OLA AJAYI, IBADAN
DESPITE their political differences, Governor Olugbenga Daniels Thursday defended the former President, Olusegun Obasanjo saying it would be wrong to use him as a single person to judge the whole process.
He said this as he called on people to stop blaming the system but that necessary steps should be taken to identify what was faulty in a system and find ways of removing it.
Governor Daniels said these at the first lecture organized by Egbe Omoluwabi in Ibadan Thursday.
At the meeting which had many sons and daughters of Yorubaland from Kwara, Osun, Ogun, Ekiti, Ondo and other states in attendance, the Oyo State Government shunned it as there was nobody that represented it there.
The governor was reacting to the guest lecturer, Prof. Akinjide Oshuntokun who said the Chief Obasanjo government bent backwards to accommodate other ethnic groups at the expense of Yoruba and that Yoruba people watched helplessly when their son was in the saddle and all their roads became unmotorable.
But Daniels said, “We must not use the example of a single person to judge the whole process.”
He explained that the issue of national conference would have been successful if the issue of third term bid had not crept in”
Daniels who was the facilitator of the programme said we should not castigate the political system.

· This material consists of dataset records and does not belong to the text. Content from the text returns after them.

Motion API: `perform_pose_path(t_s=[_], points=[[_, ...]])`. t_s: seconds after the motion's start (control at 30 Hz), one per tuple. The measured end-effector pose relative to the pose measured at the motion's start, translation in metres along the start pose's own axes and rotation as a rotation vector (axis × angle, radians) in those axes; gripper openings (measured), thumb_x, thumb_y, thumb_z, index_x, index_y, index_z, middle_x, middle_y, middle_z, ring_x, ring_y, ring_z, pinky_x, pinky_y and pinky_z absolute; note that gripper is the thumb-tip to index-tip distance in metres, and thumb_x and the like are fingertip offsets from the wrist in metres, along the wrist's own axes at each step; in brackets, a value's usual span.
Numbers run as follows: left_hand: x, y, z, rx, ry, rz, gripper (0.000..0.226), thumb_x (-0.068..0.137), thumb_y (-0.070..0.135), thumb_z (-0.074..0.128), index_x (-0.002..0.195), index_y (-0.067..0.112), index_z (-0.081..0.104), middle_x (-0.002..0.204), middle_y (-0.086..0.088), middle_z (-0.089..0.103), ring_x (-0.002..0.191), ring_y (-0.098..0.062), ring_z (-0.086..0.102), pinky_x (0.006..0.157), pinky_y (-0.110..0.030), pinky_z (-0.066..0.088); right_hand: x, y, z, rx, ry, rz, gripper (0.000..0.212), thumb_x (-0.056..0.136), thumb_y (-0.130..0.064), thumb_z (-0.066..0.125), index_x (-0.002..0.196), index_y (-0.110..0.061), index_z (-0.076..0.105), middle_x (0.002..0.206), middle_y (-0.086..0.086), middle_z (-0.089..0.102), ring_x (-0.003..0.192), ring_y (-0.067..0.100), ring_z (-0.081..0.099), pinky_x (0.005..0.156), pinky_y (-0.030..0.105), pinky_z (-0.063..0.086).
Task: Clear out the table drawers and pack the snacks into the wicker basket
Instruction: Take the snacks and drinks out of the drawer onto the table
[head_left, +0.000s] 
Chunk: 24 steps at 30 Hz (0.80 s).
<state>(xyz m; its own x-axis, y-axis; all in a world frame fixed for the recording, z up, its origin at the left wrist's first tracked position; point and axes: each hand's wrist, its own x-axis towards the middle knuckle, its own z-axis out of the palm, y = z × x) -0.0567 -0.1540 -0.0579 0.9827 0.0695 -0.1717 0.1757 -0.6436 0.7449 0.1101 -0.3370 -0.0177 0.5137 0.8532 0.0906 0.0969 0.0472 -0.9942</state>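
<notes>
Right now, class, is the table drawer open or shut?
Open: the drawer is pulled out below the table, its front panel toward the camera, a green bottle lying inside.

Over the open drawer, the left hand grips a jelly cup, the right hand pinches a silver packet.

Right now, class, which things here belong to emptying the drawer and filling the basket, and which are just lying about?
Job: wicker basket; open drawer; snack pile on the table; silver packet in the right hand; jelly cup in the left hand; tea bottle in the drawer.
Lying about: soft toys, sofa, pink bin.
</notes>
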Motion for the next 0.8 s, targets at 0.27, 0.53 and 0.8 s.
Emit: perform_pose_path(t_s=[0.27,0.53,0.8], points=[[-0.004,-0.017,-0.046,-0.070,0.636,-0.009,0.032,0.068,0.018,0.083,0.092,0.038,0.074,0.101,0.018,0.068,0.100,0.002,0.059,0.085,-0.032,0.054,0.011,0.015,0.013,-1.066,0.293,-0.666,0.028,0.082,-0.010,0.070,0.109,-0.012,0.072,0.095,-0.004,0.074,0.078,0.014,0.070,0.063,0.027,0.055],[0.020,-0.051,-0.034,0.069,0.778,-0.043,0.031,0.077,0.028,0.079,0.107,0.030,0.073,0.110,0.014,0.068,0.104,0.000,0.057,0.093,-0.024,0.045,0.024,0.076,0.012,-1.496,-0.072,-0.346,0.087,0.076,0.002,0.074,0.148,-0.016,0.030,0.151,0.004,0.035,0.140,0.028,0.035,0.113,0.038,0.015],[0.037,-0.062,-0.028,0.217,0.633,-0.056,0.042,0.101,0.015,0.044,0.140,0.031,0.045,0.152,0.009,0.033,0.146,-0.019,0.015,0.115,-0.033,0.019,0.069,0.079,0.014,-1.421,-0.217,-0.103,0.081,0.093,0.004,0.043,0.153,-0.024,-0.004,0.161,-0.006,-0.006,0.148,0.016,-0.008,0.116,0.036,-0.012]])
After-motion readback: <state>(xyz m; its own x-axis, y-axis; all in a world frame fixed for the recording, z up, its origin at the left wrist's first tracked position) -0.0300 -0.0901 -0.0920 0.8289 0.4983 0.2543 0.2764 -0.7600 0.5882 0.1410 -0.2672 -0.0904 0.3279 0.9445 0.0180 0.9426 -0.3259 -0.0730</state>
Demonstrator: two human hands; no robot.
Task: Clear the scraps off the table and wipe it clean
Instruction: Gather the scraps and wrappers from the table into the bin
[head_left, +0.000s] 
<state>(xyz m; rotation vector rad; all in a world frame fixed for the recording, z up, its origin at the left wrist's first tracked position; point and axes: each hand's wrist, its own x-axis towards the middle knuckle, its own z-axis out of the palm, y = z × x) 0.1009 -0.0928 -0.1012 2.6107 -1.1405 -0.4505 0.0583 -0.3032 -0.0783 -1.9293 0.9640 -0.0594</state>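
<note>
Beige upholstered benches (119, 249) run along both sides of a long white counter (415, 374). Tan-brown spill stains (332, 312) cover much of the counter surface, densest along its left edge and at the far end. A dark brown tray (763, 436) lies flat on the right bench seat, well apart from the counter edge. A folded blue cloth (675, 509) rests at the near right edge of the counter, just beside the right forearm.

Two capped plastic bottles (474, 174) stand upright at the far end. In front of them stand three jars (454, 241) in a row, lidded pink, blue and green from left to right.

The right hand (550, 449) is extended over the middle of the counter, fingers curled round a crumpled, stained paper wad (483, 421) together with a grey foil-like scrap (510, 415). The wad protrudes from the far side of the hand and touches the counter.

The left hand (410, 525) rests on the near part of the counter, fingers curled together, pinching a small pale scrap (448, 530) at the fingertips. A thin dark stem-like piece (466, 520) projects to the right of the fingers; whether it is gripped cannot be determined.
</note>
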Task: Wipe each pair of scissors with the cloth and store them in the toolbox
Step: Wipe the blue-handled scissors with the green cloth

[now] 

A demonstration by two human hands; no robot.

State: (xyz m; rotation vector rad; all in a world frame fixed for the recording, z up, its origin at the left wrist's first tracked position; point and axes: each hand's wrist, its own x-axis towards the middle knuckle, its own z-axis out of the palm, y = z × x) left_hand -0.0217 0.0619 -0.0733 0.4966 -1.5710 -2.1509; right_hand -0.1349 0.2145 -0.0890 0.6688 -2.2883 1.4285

Linking some bad eggs in our political system, he said we should not condemn the system but should find a way of dealing with the problem.
His words: “If a computer has virus, you don’t condemn the system but you find a way of dealing with the virus so that the virus doesn’t do much damage to the computer”.
Speaking more proverbially, the governor stated that in democracy, each person is entitled to one vote. And if somebody is stressing the need for education and about 500 touts are saying no, the touts would win”.
He said for the past two years governance has been shut down and everybody claiming to be a professional politician.
According to him, should we, because of calls that votes must count we divert our attention from good governance, is it because votes must count that we should spend billions of naira to register?, would the problems of this country disappear if the votes count?
The governor stated called on the Yoruba people to have a common agenda which he said, was the only way the zone could progress.
He added that he did not share the views of those who said the country would break adding that since they had been saying it in 1963 to date, the country had not broken up.
The guest lecturer strongly criticized the comments by some politicians in the South West saying that the zone must be in the mainstream politics.”Since 2003, no Yoruba woman has been found suitable for ministerial appointment in a country where Yoruba women have led in the acquisition of western education since the imposition of colonial rule. Even, in the distribution of ministerial positions, the Yoruba have faired worse than other ethnic groups. It is therefore open to debate if the Yoruba would have faired worse if they had not belonged to the mainstream”.